New data from the National Sleep Foundation’s (NSF) Sleep Health Index show a significant increase in the percentage of US adults who sleep less than the NSF-recommended seven to nine hours per night, as more restrictions were lifted during the COVID-19 pandemic.
NSF’s findings showed a 40% increase in the percentage of US adults who sleep less than seven to nine hours a night (45% in 2021 to 63% in 2022). Changes in pandemic-related restrictions, such as returning to in-person work, school, and social events, may be associated with the observed reductions in sleep duration across the population. The World Health Organization declared the emergency phase of the global COVID-19 pandemic to be over in May 2023.
“This effect is certainly alarming. We are still learning from this unique historical period, and these results reinforce there’s more work for us and others to do to improve population sleep health in response to what we’ve seen,” says Temitayo Oyegbile-Chidi, NSF board chair, in a release.
NSF has historically conceptualized sleep health as a combination of adequate sleep duration, sleep quality, and sleep satisfaction and not the mere absence of sleep disorders. NSF developed and validated the Sleep Health Index as a way to assess the population’s sleep health and has administered it annually since 2014.
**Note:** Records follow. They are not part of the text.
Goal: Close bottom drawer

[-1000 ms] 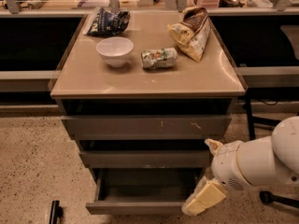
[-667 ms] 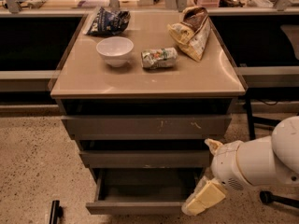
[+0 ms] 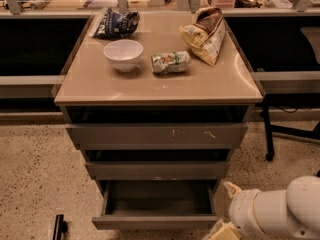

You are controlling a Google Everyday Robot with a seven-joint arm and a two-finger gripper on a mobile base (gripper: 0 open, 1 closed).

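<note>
The gripper (image 3: 223, 232), spread or pressed together I cannot tell, now sits lower by the near right corner of the bottom drawer (image 3: 155, 222), which stays open, unpushed.

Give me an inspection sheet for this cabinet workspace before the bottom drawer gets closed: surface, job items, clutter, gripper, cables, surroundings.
Surface: tan cabinet top, carrying four items.
Job's things: bottom drawer pulled out, nothing seen in its dark box; middle drawer and scratched top drawer sit further in.
Clutter: white bowl, dark snack bag, green-and-white packet, yellow chip bag, all on the top.
Gripper: gripper at the bottom edge, just right of the bottom drawer's front, on a white arm.
Cables: thin dark cord under the right bench.
Surroundings: speckled floor; small black object lying on it.
</note>
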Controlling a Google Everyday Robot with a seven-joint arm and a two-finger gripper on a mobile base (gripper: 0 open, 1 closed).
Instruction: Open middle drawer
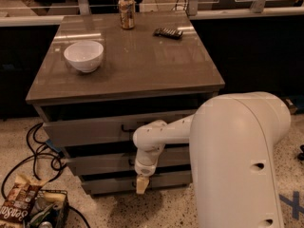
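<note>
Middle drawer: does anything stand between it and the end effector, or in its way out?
Nothing visible does. The end effector hangs in front of the bottom drawer, just below the middle drawer; only the robot's own arm crosses that drawer's front.

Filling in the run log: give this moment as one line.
gripper: hangs low, in front of lowest drawer | middle drawer: looks shut, not yet pulled

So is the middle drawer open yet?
Not yet, it looks shut. The middle drawer front doesn't stick out, and no inside shows. The gripper hangs lower down, in front of the bottom drawer.
</note>
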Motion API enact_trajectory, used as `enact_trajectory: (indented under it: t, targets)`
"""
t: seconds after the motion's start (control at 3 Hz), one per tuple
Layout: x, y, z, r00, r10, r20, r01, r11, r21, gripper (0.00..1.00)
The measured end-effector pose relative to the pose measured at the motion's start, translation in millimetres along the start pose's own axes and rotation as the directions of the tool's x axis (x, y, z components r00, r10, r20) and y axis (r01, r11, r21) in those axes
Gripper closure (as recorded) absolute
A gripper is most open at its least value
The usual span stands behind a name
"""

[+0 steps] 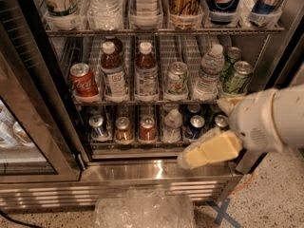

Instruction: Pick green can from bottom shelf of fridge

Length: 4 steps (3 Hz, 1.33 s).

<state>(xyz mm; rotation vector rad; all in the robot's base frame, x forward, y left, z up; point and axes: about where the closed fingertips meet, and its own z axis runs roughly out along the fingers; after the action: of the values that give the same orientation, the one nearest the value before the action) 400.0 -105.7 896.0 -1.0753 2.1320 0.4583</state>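
The fridge [142, 172] packs its bottom shelf [133, 144] into narrow lanes. The gripper [209, 151] hangs by the steel base, whether spread or closed I cannot tell, just below the green can [220, 122] in the rightmost lane. Rising carelessly, it could strike the rack or snag the neighbouring blue can [194, 126].

The green can [220, 122] stands upright in the rightmost lane of the bottom shelf [118, 145] of the fridge [142, 172]. Its silver top shows; its dark body is partly hidden by the gripper [187, 159], which is in front of that shelf's right end.
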Motion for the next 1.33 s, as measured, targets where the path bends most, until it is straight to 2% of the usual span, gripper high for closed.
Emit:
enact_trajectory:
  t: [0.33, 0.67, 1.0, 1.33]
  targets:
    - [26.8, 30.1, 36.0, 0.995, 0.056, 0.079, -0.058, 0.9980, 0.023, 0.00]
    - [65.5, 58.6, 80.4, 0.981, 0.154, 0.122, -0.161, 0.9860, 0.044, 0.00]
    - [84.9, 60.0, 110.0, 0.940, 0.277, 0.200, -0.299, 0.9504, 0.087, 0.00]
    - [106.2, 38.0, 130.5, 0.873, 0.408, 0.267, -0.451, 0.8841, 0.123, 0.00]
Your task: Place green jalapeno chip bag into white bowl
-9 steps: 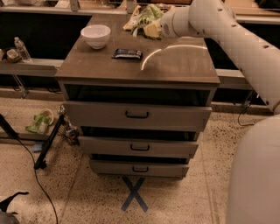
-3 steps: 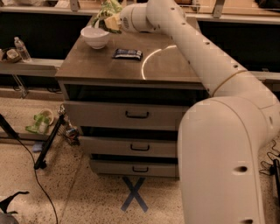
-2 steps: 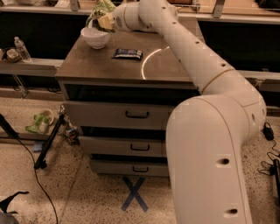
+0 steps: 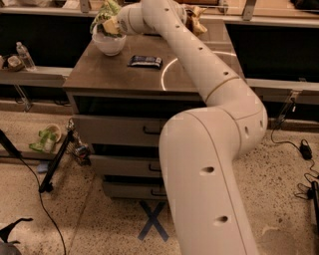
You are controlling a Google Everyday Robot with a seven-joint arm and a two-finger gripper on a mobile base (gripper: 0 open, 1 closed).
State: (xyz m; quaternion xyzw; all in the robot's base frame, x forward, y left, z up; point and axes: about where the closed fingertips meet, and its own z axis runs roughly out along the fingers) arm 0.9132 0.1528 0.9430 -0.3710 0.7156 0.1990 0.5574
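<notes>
The white bowl (image 4: 108, 45) stands at the back left corner of the brown cabinet top (image 4: 114, 74). The green jalapeno chip bag (image 4: 104, 15) hangs directly over the bowl, its lower end at or just inside the rim. My gripper (image 4: 112, 27) is shut on the bag's right side, right above the bowl. My arm reaches in from the lower right across the cabinet top.
A small dark blue snack bar (image 4: 145, 61) lies right of the bowl. A brown-and-yellow bag (image 4: 195, 21) sits at the back, partly behind my arm. A water bottle (image 4: 25, 56) stands on the left ledge. Cabinet drawers (image 4: 124, 132) face me; a stand leg (image 4: 56, 162) and cables lie on the floor.
My gripper has carried the green bag from the back right of the cabinet top leftward to just over the white bowl, and lowered it slightly in the last second.
</notes>
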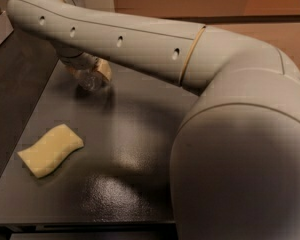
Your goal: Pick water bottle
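The water bottle (91, 80) is a small clear plastic bottle on the dark table (140, 134) at the far left. Only its lower part shows, because my arm (140, 39) crosses above it. My gripper (80, 64) sits right at the bottle's top, mostly hidden under the arm, and its grip is not visible.
A yellow sponge (50, 150) lies at the front left of the table. A small yellowish object (104, 69) shows just right of the bottle, partly under the arm. The table's left edge (20, 134) borders a darker surface. My arm's large shoulder fills the right side.
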Controlling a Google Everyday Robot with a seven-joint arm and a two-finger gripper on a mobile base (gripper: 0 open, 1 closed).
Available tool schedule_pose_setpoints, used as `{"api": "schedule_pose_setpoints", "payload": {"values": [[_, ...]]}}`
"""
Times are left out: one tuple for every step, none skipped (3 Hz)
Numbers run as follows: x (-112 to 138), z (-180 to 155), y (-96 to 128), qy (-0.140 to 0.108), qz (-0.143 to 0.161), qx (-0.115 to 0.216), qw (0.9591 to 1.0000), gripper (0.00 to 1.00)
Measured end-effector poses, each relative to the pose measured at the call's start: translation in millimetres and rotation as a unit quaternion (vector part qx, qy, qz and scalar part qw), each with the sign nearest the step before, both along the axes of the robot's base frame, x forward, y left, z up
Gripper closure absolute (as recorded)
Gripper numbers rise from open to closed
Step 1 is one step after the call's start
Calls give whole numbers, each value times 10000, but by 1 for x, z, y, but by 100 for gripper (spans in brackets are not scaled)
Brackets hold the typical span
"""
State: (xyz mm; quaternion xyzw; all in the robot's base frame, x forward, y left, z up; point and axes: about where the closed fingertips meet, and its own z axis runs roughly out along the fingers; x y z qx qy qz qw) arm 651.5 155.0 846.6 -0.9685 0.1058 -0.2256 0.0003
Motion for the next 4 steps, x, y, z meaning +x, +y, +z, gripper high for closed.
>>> {"api": "schedule_pose_setpoints", "payload": {"values": [[2, 3, -1, -21, -66, 46, 10000, 64], [0, 15, -6, -72, -153, 291, 9994, 87], [-8, 41, -21, -233, -194, 625, 9976, 100], [-18, 73, -48, -424, -197, 919, 9947, 100]]}}
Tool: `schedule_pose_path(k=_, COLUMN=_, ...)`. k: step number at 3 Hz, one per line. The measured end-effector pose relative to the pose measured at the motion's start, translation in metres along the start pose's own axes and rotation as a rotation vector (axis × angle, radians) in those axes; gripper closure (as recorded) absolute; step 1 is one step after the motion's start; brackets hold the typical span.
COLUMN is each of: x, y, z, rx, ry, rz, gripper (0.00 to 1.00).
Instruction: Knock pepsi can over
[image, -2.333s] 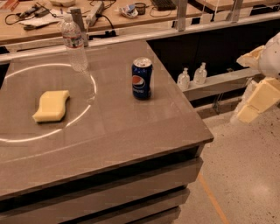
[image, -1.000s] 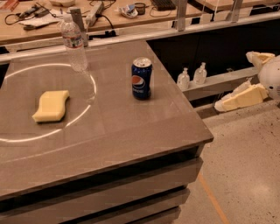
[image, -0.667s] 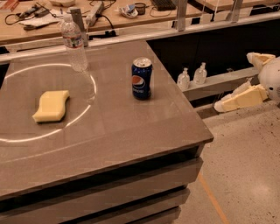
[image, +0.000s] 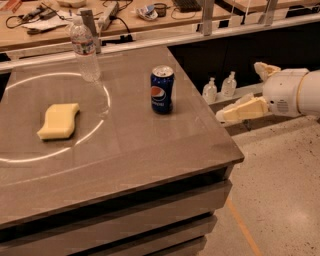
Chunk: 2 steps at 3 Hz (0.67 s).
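Pepsi can (image: 162, 90) stands on the table (image: 150, 145), near its right edge. Water bottle (image: 84, 47) is behind-left of the can; sponge (image: 59, 120) lies well left, slightly in front. Gripper (image: 239, 92) hangs off-table, right of the can, well apart.

The end effector (image: 240, 92) hangs beside the worktop's (image: 150, 145) right edge, fingers spread. Only bare surface lies between that edge and the pepsi can (image: 162, 90). The water bottle (image: 85, 50) and sponge (image: 59, 120) stand well apart on the can's left. Two small bottles (image: 220, 89) stand on a ledge near the end effector.
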<state>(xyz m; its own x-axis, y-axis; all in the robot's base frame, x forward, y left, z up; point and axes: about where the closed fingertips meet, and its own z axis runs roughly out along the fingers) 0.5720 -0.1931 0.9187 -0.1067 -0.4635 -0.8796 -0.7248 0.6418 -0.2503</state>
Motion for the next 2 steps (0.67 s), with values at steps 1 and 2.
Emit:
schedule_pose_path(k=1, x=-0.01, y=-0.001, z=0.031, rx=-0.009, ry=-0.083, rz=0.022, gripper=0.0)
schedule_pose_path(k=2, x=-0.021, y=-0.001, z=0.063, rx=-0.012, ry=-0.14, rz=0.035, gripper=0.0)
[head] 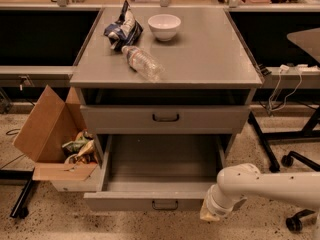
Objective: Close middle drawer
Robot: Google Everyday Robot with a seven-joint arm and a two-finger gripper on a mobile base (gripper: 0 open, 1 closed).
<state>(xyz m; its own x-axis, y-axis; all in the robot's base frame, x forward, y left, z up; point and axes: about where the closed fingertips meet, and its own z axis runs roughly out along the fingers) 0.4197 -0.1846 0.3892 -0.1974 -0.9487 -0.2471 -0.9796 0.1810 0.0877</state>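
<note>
The middle drawer (135, 201) is pulled far out of the grey cabinet and is empty. Its low front panel carries a small dark loop handle (165, 204). Above it, the taller-fronted top drawer (200, 119) is pushed in. My white arm (265, 186) reaches in from the lower right. My gripper (209, 215) is at the right end of the open drawer's front panel, close to it or touching it. No lower drawer shows.
On the cabinet top (210, 54) lie a plastic bottle (142, 63), a chip bag (122, 29) and a white bowl (164, 26). An open cardboard box (47, 134) of trash stands left of the drawer. Chair legs and castors (292, 159) are on the right.
</note>
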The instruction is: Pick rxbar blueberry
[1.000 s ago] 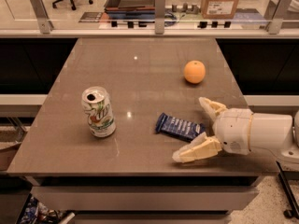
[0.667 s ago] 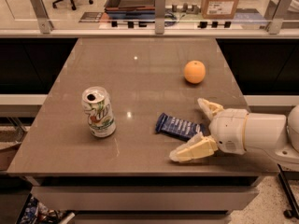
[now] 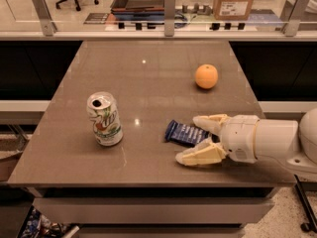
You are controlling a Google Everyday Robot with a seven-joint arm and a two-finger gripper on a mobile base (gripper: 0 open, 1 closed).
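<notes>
Blue rxbar blueberry (image 3: 184, 133) lies partly between the spread fingers (image 3: 200, 155).

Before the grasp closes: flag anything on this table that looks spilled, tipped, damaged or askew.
Nothing stands out. The opened soda can stands upright with no spill, the orange looks whole, and the rxbar blueberry lies flat, one end between the fingers of the open gripper.

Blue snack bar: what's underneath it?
Only the brown table shows beneath the rxbar blueberry, which lies flat. The open tool is at its right side, and the upper finger hides the bar's right end.
</notes>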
“Building on NSF’s previous breaking report about sleep in US adults during the global pandemic, one of the first to share multi-year data, we specifically looked at how Americans’ sleep health began to change after more people’s routines began to normalize. It is striking that we observed a significant decrease in sleep duration as the nation returned to more normal, pre-pandemic operations. We continue to analyze our dataset for new observations and design research we can translate to help the public,” says NSF vice president of research and scientific affairs Joseph Dzierzewski, PhD, in a release.